▶ **WHAT TO DO**: Give the listing again, word for word, and let no picture into it.

▶ **GIVEN DATA**:
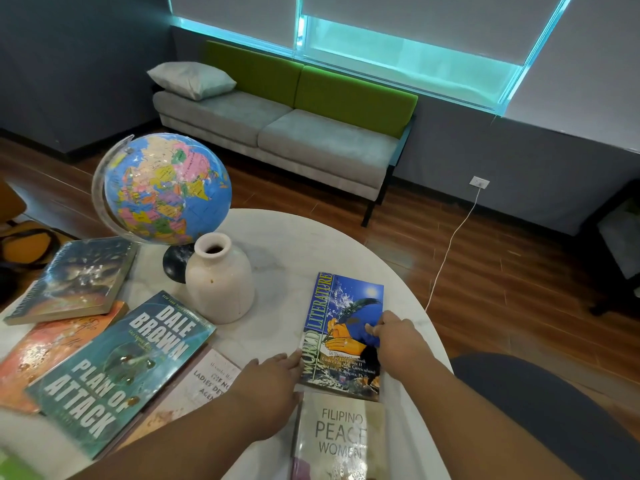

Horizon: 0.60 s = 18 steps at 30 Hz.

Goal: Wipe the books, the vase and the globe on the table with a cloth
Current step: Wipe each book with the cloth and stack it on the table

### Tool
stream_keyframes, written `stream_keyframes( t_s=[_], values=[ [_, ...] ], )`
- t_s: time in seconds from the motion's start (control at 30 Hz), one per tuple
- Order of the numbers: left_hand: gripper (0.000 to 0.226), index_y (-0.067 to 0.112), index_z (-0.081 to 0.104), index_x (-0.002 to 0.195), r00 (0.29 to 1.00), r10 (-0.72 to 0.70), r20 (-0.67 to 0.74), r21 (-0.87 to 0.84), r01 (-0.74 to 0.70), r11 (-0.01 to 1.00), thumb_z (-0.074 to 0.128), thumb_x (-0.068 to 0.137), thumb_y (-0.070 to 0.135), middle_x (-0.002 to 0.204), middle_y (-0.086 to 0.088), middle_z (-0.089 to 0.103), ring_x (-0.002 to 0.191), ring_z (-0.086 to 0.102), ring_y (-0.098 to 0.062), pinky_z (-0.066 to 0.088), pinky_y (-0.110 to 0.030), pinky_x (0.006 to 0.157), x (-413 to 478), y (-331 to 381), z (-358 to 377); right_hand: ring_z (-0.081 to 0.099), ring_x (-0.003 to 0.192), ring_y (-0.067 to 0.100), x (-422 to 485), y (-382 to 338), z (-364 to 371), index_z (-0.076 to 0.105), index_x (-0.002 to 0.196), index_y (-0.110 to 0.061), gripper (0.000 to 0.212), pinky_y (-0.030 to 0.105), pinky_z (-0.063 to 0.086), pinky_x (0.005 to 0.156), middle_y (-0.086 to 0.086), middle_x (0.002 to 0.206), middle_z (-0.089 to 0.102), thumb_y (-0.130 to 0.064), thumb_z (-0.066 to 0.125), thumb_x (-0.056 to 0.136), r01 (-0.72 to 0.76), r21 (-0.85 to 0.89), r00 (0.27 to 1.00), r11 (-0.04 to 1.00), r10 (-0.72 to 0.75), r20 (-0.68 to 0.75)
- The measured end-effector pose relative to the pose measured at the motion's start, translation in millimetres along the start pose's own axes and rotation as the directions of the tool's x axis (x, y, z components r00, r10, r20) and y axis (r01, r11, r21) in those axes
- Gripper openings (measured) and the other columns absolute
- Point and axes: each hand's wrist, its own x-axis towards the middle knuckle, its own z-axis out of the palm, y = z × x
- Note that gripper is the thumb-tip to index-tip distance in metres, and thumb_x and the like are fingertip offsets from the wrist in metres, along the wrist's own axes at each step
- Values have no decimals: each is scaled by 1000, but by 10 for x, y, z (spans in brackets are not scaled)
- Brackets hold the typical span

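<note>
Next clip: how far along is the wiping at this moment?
Done: nothing can be confirmed; no cloth is in view. In hand: the left hand touches the spine side of the World Literature book and the right hand rests on its right edge. Remaining: the globe, the vase and the other books, such as Plan of Attack, show no sign of wiping.

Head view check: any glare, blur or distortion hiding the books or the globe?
Head view: wide-angle bending curves the window frame and table rim; the window strip is blown-out cyan; small glare spots on the globe and the Plan of Attack book, titles legible.
</note>
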Motion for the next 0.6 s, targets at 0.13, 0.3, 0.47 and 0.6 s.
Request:
stream_keyframes(
  t_s=[0.13,0.3,0.47,0.6],
  values=[
    [57,23,15,153,1000,4,-11,5,-4,1000,35,101,36,162,9,2,148,12,-15,20,-43,116,-8,20,-3,43,112,27,-14,-59,14,35,145,-23,53,32,45,86,2,130,40,-11,48,95,70,14,997,997,-70,-17],
    [58,24,13,154,1000,5,-4,11,-5,1000,35,102,36,162,9,1,148,12,-15,19,-43,117,-10,11,7,57,99,24,2,25,87,43,100,-19,18,27,41,67,5,104,54,-23,57,90,-60,239,995,969,78,-67],
    [58,24,14,153,1000,9,-9,7,-9,1000,36,101,35,162,8,2,148,13,-15,19,-43,117,-5,28,9,57,101,25,-59,-71,142,46,107,-16,19,24,38,64,0,100,53,-18,56,90,32,224,998,974,-18,-63],
    [58,22,13,153,1000,4,1,1,-4,1000,36,102,33,162,8,1,148,12,-14,18,-43,117,-21,37,-11,60,98,24,-40,-57,122,41,95,-18,15,26,36,63,-4,87,47,-19,55,90,-29,272,994,962,56,-94]
  ],
)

▶ **EXPECTED OUTPUT**:
Horizon: 0.60 s = 18 steps at 30 Hz.

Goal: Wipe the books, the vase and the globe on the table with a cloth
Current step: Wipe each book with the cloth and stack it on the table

### Tool
stream_keyframes, written `stream_keyframes( t_s=[_], values=[ [_, ...] ], )`
- t_s: time in seconds from the motion's start (control at 30 Hz), one per tuple
- Order of the numbers: left_hand: gripper (0.000 to 0.226), index_y (-0.067 to 0.112), index_z (-0.081 to 0.104), index_x (-0.002 to 0.195), r00 (0.29 to 1.00), r10 (-0.72 to 0.70), r20 (-0.67 to 0.74), r21 (-0.87 to 0.84), r01 (-0.74 to 0.70), r11 (-0.01 to 1.00), thumb_z (-0.074 to 0.128), thumb_x (-0.068 to 0.137), thumb_y (-0.070 to 0.135), middle_x (-0.002 to 0.204), middle_y (-0.086 to 0.088), middle_z (-0.089 to 0.103), ring_x (-0.002 to 0.191), ring_z (-0.086 to 0.102), ring_y (-0.098 to 0.062), pinky_z (-0.066 to 0.088), pinky_y (-0.110 to 0.030), pinky_x (0.006 to 0.157), x (-413 to 478), y (-331 to 381), z (-358 to 377); right_hand: ring_z (-0.081 to 0.099), ring_x (-0.003 to 0.192), ring_y (-0.067 to 0.100), x (-422 to 485), y (-382 to 338), z (-364 to 371), index_z (-0.076 to 0.105), index_x (-0.002 to 0.196), index_y (-0.110 to 0.061), gripper (0.000 to 0.212), pinky_y (-0.030 to 0.105), pinky_z (-0.063 to 0.086), pinky_x (0.005 to 0.156), middle_y (-0.086 to 0.086), middle_x (0.002 to 0.206), middle_z (-0.089 to 0.102), thumb_y (-0.130 to 0.064), thumb_z (-0.066 to 0.125), thumb_x (-0.056 to 0.136), r01 (-0.72 to 0.76), r21 (-0.85 to 0.89), r00 (0.27 to 1.00), r11 (-0.04 to 1.00), r10 (-0.72 to 0.75), r20 (-0.68 to 0.75)
- The measured end-effector pose relative to the pose measured at the motion's start, translation in millimetres along the start pose's own axes and rotation as the directions of the tool's x axis (x, y, z components r00, r10, r20) and y axis (r01, r11, r21) in those axes
- Gripper openings (measured) and the other columns absolute
- Point and axes: each hand's wrist, its own x-axis towards the middle knuckle, its own z-axis out of the palm, y = z × x
- Note that gripper is the thumb-tip to index-tip distance in metres, and thumb_x and the like are fingertip offsets from the wrist in metres, along the wrist's own axes at each step
- Values have no decimals: each is scaled by 1000, but by 10 for x, y, z (spans in brackets are not scaled)
- Brackets hold the typical span

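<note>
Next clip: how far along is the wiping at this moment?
Done: nothing can be confirmed; no cloth is in view. In hand: the left hand touches the spine side of the World Literature book and the right hand rests on its right edge. Remaining: the globe, the vase and the other books, such as Plan of Attack, show no sign of wiping.

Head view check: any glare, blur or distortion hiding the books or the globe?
Head view: wide-angle bending curves the window frame and table rim; the window strip is blown-out cyan; small glare spots on the globe and the Plan of Attack book, titles legible.
</note>
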Motion for the next 0.6 s, targets at 0.13, 0.3, 0.47 and 0.6 s.
Request:
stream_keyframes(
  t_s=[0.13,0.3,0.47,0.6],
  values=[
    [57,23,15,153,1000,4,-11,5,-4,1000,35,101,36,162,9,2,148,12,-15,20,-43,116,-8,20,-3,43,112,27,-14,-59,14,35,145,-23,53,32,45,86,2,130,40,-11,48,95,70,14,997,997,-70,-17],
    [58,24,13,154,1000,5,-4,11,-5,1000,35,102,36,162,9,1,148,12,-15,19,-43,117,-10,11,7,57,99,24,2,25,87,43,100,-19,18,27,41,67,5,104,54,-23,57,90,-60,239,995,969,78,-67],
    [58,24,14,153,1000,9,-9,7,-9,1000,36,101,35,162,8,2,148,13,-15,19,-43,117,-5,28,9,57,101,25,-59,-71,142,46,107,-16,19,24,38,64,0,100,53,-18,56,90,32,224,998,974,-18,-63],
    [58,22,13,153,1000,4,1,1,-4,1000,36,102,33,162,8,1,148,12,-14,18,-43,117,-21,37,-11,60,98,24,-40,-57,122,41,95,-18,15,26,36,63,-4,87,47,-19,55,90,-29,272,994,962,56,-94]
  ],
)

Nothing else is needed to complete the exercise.